== WHAT YOU HAVE TO DO ==
If a line of the data contains the word "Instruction", it is counted; report how many such lines there are and nothing else.

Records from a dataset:
=== Section Start ===

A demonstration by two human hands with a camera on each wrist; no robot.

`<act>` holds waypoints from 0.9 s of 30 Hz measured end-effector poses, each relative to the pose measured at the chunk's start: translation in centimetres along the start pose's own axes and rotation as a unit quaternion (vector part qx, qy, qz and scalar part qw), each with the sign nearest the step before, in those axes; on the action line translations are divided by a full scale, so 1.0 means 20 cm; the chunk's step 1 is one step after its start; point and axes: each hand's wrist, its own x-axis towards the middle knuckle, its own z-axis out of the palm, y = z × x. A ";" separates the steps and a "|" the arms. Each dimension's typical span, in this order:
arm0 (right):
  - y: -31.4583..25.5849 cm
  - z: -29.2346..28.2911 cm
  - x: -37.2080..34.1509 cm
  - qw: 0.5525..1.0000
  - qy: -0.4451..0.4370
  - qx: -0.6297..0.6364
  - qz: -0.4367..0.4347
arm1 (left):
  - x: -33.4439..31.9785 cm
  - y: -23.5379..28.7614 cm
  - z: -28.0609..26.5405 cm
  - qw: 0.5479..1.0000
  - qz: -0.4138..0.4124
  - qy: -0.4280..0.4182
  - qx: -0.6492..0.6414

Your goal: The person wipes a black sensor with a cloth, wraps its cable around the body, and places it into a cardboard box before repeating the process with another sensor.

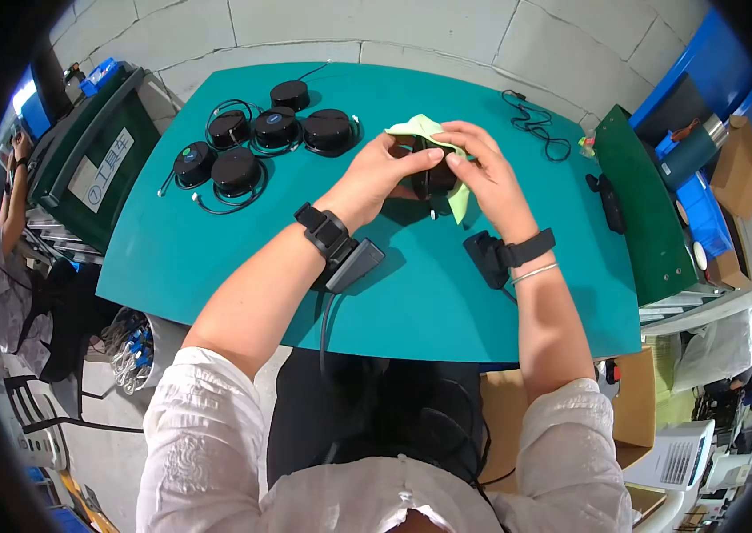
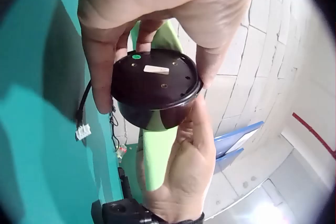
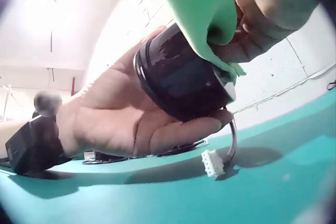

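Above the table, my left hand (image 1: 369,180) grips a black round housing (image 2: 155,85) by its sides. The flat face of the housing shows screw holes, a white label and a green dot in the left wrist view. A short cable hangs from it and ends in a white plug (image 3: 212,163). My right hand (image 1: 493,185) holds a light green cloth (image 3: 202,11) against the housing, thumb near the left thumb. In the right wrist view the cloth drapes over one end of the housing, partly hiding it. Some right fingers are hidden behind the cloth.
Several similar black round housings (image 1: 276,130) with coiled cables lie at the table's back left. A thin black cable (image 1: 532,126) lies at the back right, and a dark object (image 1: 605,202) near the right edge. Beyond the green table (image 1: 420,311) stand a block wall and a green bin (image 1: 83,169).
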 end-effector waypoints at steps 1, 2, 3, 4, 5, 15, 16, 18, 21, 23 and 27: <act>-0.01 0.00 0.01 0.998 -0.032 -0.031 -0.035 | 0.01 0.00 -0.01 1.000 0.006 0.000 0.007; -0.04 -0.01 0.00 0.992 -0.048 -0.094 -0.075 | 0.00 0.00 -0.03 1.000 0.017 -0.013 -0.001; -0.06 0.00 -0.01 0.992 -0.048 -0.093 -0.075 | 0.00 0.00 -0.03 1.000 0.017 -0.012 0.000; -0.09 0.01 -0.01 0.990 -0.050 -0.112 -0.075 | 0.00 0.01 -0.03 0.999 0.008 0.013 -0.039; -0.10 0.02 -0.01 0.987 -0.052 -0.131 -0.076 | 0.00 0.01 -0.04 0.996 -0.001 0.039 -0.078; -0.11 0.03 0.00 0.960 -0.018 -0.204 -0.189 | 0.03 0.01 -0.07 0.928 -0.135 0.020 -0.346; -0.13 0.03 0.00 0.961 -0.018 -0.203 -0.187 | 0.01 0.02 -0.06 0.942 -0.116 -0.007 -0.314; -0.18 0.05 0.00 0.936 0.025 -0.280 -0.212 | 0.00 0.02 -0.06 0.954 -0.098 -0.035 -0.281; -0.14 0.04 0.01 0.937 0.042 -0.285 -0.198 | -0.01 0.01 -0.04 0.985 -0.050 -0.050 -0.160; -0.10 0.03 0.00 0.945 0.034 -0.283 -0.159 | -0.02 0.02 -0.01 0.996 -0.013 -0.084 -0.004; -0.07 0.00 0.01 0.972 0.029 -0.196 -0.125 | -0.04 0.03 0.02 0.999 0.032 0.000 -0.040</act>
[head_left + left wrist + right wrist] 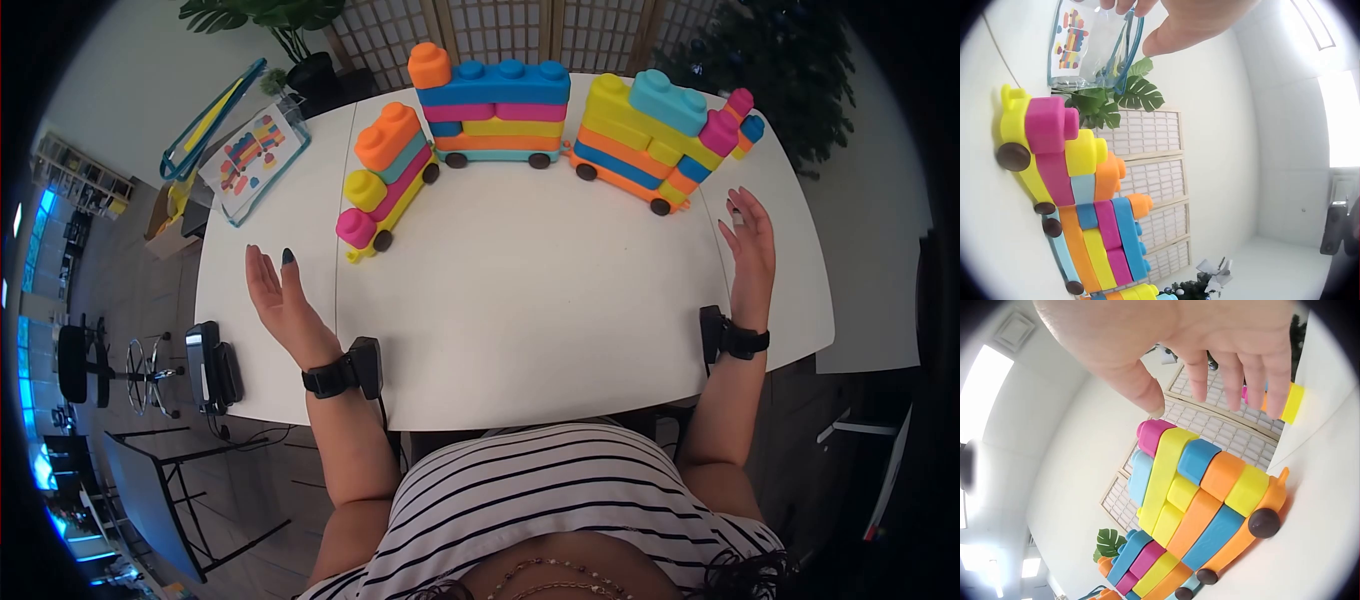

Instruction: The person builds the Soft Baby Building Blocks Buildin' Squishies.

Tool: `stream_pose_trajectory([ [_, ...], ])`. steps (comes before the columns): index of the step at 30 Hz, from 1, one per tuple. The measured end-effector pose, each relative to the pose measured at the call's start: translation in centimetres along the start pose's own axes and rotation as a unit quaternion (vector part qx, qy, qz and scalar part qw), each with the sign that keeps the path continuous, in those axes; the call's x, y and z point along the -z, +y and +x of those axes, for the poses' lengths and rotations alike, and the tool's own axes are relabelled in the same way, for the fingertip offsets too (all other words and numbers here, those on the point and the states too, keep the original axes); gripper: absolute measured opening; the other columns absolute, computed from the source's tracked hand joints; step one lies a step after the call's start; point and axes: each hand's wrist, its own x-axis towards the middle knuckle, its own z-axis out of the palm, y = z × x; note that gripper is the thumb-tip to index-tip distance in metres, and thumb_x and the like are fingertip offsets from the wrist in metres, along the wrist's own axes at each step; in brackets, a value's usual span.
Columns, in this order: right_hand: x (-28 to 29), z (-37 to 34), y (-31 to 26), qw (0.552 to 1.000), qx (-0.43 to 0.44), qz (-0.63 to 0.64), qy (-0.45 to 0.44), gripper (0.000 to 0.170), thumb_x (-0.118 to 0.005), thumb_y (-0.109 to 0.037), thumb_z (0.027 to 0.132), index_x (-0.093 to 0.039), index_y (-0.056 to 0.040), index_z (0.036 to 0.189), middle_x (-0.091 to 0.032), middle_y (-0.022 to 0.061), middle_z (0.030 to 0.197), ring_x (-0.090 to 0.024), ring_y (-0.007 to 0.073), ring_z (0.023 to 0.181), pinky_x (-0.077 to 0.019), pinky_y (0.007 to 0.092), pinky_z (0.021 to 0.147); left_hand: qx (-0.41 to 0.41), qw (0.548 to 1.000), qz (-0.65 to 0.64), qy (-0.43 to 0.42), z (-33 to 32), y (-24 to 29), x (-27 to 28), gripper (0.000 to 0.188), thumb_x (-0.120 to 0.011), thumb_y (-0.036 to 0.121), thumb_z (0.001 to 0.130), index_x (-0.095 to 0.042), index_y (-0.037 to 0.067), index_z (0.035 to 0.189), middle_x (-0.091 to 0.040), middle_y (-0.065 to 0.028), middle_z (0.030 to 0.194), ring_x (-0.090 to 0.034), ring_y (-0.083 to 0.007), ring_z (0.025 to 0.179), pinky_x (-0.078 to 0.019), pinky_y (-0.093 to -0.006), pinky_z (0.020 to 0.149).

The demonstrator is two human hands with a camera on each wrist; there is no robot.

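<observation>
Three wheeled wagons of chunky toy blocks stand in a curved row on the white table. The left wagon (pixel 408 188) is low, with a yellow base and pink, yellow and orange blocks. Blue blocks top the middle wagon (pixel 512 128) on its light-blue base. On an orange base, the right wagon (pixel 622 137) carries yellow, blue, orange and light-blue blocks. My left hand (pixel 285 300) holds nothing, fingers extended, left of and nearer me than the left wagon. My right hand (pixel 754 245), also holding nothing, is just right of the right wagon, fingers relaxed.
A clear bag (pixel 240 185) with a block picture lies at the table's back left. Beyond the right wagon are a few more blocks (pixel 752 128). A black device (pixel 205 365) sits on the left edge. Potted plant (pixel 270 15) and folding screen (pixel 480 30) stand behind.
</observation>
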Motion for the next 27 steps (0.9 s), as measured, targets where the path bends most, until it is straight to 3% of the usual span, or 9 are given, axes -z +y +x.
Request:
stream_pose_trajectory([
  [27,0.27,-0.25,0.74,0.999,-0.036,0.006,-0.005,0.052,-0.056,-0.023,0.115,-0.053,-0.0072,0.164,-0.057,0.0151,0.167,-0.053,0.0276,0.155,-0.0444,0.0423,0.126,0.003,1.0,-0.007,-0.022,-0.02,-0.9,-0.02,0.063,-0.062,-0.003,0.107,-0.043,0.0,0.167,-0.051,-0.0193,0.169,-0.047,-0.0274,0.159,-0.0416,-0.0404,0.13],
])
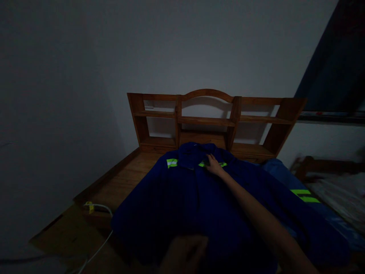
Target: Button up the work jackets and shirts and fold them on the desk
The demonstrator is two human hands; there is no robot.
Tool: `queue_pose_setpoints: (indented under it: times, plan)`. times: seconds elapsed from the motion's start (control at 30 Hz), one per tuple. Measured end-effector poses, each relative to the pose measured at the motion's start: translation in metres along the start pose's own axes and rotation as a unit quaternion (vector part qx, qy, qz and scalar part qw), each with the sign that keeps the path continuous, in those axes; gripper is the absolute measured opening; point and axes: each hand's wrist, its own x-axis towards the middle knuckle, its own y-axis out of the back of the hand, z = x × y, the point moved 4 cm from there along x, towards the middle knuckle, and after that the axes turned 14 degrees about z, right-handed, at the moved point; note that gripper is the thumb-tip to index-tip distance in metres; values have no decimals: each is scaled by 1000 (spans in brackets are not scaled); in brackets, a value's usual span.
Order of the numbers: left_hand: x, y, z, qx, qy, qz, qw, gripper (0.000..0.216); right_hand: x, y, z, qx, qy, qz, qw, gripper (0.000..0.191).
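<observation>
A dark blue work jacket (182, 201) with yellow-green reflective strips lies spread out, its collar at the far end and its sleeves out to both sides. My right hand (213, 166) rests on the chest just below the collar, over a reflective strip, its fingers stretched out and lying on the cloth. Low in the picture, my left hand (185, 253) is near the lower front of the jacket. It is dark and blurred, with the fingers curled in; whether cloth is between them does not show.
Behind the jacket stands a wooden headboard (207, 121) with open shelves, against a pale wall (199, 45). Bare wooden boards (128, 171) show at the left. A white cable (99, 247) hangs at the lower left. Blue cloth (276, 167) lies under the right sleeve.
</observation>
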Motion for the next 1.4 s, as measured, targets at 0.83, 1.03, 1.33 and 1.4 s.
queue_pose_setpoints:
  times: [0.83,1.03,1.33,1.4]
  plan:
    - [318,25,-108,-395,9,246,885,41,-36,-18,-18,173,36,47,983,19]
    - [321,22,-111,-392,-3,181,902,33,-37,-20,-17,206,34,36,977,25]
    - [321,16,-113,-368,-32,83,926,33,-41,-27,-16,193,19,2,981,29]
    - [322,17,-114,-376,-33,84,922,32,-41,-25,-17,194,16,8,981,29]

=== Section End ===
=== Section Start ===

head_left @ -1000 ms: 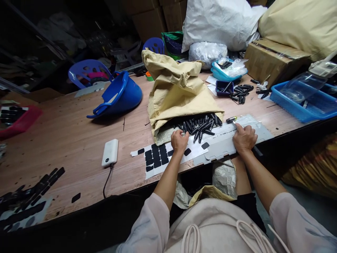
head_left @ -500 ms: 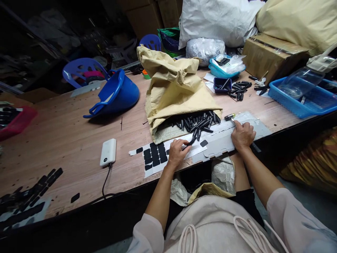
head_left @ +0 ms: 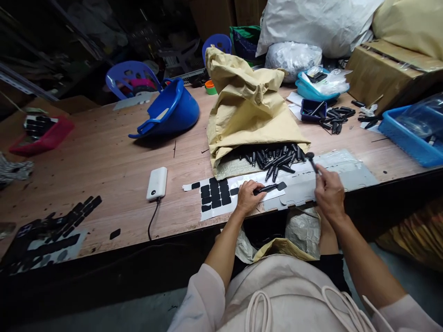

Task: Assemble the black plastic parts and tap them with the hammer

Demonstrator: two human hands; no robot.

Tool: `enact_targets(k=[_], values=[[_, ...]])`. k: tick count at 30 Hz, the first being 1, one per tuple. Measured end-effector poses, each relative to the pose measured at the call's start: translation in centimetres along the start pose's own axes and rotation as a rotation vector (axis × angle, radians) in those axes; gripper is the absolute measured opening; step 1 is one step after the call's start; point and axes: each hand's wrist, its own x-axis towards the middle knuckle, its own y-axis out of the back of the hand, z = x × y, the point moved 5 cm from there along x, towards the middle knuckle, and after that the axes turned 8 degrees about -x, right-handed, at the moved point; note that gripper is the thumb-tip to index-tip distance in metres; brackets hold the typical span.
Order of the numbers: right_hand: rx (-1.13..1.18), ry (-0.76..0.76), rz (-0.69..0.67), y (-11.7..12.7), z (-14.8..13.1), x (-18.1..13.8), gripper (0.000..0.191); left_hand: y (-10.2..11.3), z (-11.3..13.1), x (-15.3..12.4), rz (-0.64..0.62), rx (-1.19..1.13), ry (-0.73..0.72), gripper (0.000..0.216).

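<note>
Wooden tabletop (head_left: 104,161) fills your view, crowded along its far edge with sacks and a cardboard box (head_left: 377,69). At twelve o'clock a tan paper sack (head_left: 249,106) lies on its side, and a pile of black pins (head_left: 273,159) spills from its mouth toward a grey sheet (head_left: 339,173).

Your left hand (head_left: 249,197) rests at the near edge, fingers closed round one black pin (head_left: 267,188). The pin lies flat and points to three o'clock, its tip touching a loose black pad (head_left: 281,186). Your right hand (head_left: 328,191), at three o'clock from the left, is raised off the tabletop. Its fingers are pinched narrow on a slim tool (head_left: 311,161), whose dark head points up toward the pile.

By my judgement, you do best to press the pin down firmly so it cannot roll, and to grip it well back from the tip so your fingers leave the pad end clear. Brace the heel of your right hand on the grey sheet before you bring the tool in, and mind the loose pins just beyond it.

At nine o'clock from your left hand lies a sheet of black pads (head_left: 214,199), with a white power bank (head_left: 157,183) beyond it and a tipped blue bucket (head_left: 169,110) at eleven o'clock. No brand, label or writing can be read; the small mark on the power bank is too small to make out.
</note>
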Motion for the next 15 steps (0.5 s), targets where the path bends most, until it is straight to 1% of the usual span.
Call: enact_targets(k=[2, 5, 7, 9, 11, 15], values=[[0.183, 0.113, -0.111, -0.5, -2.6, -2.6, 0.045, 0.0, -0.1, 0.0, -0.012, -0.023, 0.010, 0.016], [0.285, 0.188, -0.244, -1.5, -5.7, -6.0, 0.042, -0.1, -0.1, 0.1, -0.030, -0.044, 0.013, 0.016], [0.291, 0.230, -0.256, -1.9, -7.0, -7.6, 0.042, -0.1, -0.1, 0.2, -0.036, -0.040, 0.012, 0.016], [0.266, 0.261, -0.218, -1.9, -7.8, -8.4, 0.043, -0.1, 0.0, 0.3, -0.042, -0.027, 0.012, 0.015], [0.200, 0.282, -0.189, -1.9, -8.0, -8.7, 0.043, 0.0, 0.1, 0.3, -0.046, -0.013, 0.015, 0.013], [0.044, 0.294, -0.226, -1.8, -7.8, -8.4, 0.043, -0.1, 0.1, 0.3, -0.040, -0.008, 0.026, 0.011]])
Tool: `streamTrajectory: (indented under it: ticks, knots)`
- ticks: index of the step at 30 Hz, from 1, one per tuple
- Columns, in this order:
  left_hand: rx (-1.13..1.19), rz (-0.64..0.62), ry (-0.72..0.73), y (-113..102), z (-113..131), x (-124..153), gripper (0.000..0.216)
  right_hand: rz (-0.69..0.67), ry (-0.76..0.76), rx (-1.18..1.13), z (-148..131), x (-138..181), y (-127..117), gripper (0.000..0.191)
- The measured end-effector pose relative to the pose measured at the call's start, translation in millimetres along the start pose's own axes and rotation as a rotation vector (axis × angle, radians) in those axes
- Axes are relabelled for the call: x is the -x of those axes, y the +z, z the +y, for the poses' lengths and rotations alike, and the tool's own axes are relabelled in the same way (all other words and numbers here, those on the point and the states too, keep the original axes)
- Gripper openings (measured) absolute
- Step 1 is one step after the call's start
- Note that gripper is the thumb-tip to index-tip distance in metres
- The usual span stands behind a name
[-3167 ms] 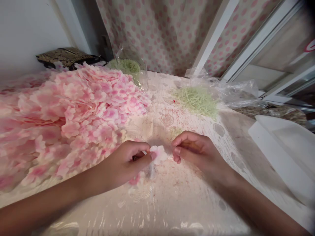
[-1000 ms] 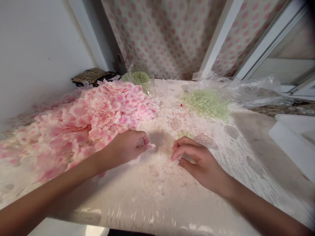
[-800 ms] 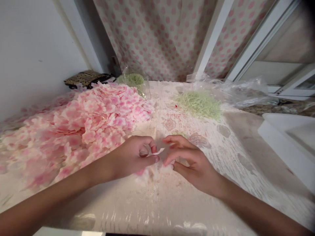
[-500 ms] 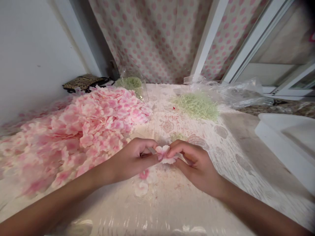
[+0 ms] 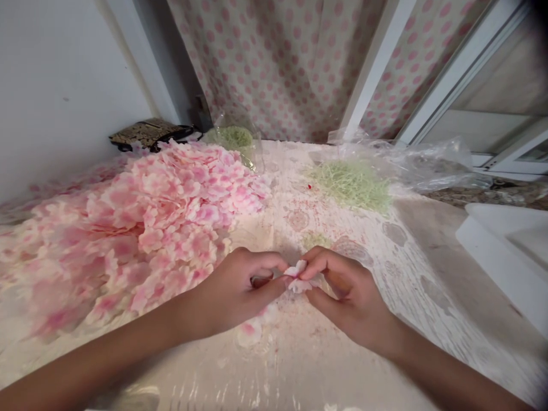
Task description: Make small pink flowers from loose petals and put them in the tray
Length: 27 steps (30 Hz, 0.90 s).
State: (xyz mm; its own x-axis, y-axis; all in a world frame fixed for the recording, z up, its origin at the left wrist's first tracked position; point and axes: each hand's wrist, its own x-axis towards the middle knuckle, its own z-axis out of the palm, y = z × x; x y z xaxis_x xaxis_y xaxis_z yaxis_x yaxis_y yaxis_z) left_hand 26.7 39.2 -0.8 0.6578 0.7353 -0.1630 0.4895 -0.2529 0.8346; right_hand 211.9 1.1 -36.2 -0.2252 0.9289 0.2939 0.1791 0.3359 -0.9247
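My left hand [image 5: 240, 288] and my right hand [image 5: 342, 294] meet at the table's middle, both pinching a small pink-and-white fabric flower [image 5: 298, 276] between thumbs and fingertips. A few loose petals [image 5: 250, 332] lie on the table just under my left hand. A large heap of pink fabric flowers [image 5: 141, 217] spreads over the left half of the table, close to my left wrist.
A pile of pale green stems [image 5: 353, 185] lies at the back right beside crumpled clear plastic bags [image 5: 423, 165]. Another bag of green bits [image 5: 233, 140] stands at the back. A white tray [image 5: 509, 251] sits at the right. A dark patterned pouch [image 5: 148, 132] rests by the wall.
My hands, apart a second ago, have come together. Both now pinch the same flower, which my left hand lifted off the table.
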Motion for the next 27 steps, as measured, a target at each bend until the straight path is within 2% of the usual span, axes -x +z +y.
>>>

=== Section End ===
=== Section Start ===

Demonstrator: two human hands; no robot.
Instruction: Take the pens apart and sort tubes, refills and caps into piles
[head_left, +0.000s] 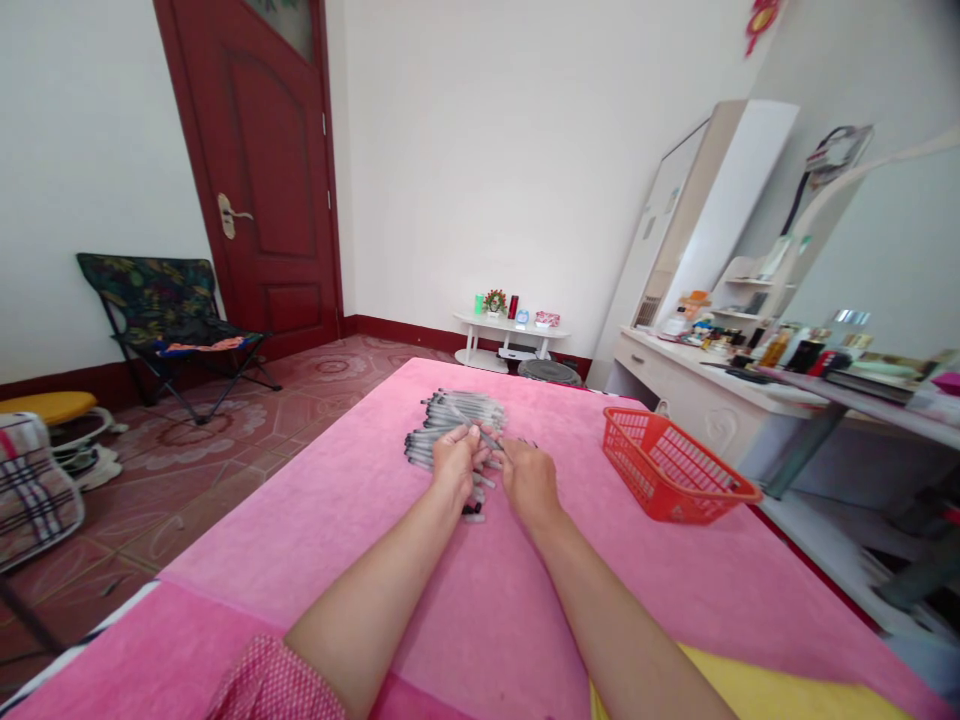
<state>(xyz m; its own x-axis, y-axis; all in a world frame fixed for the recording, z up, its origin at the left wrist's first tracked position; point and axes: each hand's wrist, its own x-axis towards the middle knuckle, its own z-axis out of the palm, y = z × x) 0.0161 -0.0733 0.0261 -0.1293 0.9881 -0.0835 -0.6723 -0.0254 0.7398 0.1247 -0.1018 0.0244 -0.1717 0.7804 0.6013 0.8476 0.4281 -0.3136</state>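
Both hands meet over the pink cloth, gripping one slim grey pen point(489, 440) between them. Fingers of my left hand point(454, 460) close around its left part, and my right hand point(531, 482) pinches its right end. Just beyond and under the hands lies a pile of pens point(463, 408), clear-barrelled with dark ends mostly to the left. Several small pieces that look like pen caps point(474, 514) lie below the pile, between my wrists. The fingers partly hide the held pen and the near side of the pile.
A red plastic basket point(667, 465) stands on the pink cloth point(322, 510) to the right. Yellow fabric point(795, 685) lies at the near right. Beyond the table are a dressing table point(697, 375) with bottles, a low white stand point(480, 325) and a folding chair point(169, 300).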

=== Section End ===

== TASK RESULT ==
2